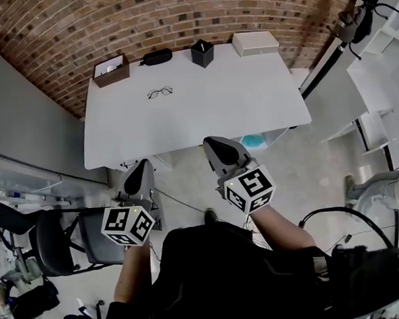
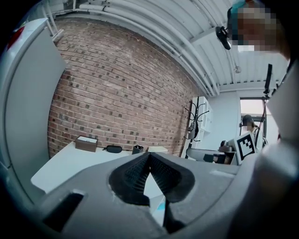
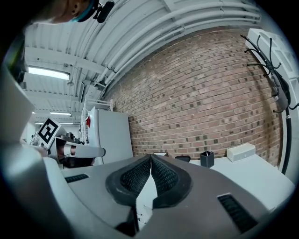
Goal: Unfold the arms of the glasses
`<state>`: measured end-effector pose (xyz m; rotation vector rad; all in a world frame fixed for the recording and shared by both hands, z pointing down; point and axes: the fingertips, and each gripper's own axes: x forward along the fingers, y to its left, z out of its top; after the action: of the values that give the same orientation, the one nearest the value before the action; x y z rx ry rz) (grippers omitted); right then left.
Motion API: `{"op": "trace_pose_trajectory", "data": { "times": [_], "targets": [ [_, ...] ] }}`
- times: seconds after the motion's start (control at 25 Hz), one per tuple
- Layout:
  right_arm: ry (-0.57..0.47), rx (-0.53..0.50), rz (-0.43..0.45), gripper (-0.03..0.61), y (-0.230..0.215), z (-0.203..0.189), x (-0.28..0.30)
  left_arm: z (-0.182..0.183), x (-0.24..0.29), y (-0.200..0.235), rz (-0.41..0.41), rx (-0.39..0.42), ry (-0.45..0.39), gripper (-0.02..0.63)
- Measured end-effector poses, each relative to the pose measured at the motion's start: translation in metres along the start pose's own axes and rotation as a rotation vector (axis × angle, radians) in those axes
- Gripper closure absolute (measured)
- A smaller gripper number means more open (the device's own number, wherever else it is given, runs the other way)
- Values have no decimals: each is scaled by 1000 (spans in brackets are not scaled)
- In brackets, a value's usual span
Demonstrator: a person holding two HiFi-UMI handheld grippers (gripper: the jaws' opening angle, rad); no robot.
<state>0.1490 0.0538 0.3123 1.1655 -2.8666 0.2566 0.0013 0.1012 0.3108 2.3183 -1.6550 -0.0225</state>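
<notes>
From above we see a white counter point(image 1: 236, 99) set against a brick wall point(image 1: 177, 15). The glasses point(image 1: 160, 92) lie on the counter's far left part, alone on the bare top. Behind them, along the wall edge, stand a brown box point(image 1: 110, 70), a black case point(image 1: 156, 56), a black cup point(image 1: 202, 53) and a white box point(image 1: 254, 43).

We hold both tongs short of the counter's near edge, over the floor, pointing toward it. The left tongs point(image 1: 143, 164) are below the near left corner, and the right tongs point(image 1: 214, 142) are near the middle of the near edge. Both are well apart from the glasses, which lie ahead of the left tongs and up and to the left of the right tongs.

In the left gripper view the left tongs point(image 2: 148, 154) are closed tip to tip with nothing between them. In the right gripper view the right tongs point(image 3: 151, 156) are likewise closed and empty. The glasses are too small to make out in either gripper view.
</notes>
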Motion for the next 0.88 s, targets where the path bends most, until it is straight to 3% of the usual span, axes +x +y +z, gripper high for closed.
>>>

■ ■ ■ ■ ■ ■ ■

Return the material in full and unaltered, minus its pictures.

▸ RESULT OF THE TASK:
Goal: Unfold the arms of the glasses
`<state>`: measured end-effector pose (xyz m; rotation vector rad; all in a world frame fixed for the recording and shared by both hands, z pointing down; point and axes: the fingertips, and each gripper's own axes: x forward along the fingers, y to its left, z out of its top; after the action: of the values that give the same orientation, the one nearest the value before the action; x y z rx ry rz) (grippers omitted); right then left.
Motion API: `{"op": "trace_pose_trajectory", "data": { "times": [_], "targets": [ [_, ...] ] }}`
- times: seconds after the motion's start (control at 25 Hz), one per tuple
- Layout:
  right_arm: ry (-0.57..0.47), rx (-0.53..0.50), rz (-0.43..0.45), gripper (-0.03..0.61), y (-0.230..0.215), z (-0.203..0.189), x (-0.28..0.30)
  left_arm: z (-0.182..0.183), x (-0.24..0.29), y (-0.200..0.235), rz (-0.41..0.41), rx (-0.39..0.42), ry (-0.45..0.39), gripper (-0.02..0.63)
- Measured end-effector poses, each relative to the pose measured at the motion's start: translation in metres along the start pose's own axes and rotation as a rotation vector (axis × angle, radians) in those axes
- Gripper closure absolute (measured)
- A smaller gripper number means more open (the device's own number, wherever else it is given, runs the other way)
- Values have no decimals: each is scaled by 1000 (spans in brackets are not scaled)
- In brackets, a value's usual span
Demonstrator: a person holding two HiFi-UMI handheld grippers (gripper: the jaws' opening angle, rad); no robot.
<state>0.1490 0.0538 0.3123 1.1655 -2.8666 0.2566 0.0013 0.1012 0.3108 2.3183 -1.6550 -0.0225</state>
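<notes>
From above we see a white counter point(image 1: 236, 99) set against a brick wall point(image 1: 177, 15). The glasses point(image 1: 160, 92) lie on the counter's far left part, alone on the bare top. Behind them, along the wall edge, stand a brown box point(image 1: 110, 70), a black case point(image 1: 156, 56), a black cup point(image 1: 202, 53) and a white box point(image 1: 254, 43).

We hold both tongs short of the counter's near edge, over the floor, pointing toward it. The left tongs point(image 1: 143, 164) are below the near left corner, and the right tongs point(image 1: 214, 142) are near the middle of the near edge. Both are well apart from the glasses, which lie ahead of the left tongs and up and to the left of the right tongs.

In the left gripper view the left tongs point(image 2: 148, 154) are closed tip to tip with nothing between them. In the right gripper view the right tongs point(image 3: 151, 156) are likewise closed and empty. The glasses are too small to make out in either gripper view.
</notes>
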Motion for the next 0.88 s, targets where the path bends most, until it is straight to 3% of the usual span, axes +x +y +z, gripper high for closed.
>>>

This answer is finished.